Dr Paul Angulo and colleagues determined survival and liver-related morbidity among community-based nonalcoholic fatty liver disease patients.
The investigative team identified 420 patients diagnosed with nonalcoholic fatty liver disease in Olmsted County, Minnesota, between 1980 and 2000.
|Liver disease occurred in 2% of subjects diagnosed in the community|
The patients were identified using the resources of the Rochester Epidemiology Project.
The investigators reviewed medical records to confirm diagnosis and determine outcomes up to 2003.
Overall survival was compared with the general Minnesota population of the same age and sex.
The investigators noted that the mean age at diagnosis was 49 years, and 49% of patients were male.
The team reported that the mean follow-up was 8 years, culminating in 3192 person-years follow-up.
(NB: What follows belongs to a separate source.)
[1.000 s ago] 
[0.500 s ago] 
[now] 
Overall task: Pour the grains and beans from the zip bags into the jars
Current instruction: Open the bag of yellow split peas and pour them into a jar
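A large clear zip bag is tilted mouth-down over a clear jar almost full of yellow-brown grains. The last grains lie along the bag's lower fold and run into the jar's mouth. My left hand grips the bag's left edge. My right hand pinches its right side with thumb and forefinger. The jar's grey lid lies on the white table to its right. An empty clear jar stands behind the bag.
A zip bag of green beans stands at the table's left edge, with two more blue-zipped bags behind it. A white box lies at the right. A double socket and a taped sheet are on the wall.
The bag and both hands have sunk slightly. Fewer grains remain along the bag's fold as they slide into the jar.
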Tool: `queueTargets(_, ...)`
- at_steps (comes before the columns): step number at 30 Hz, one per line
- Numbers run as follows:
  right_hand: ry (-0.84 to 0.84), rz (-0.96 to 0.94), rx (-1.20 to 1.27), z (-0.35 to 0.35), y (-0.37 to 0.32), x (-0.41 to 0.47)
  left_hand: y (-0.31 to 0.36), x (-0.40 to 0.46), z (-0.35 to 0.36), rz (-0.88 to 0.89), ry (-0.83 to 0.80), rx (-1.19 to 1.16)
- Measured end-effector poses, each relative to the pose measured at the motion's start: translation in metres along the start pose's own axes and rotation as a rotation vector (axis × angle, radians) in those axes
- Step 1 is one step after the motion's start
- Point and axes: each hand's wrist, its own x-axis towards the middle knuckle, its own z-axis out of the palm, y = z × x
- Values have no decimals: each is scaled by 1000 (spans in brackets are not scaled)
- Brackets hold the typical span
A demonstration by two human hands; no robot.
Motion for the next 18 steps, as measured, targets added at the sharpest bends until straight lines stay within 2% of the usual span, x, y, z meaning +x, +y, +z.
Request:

Survival was lower than the expected survival for the general population, and 13% of patients died overall.
The investigative team found that higher mortality was associated with age, impaired fasting glucose, and cirrhosis.
Liver disease was the 3rd leading cause of death, as compared with the 13th leading cause of death in the general population, occurring in 2% of subjects.
The team noted that 5% of patients were diagnosed with cirrhosis, and 3 % developed liver-related complications.
The investigators observed that the liver-related complications included 1 requiring transplantation and 2 developing hepatocellular carcinoma.
Dr Angulo's team concluded, “Mortality among community-diagnosed nonalcoholic fatty liver disease patients is higher than the general population.”
“It is associated with older age, impaired fasting glucose, and cirrhosis.”
“Liver-related death is a leading cause of mortality, although the absolute risk is low.”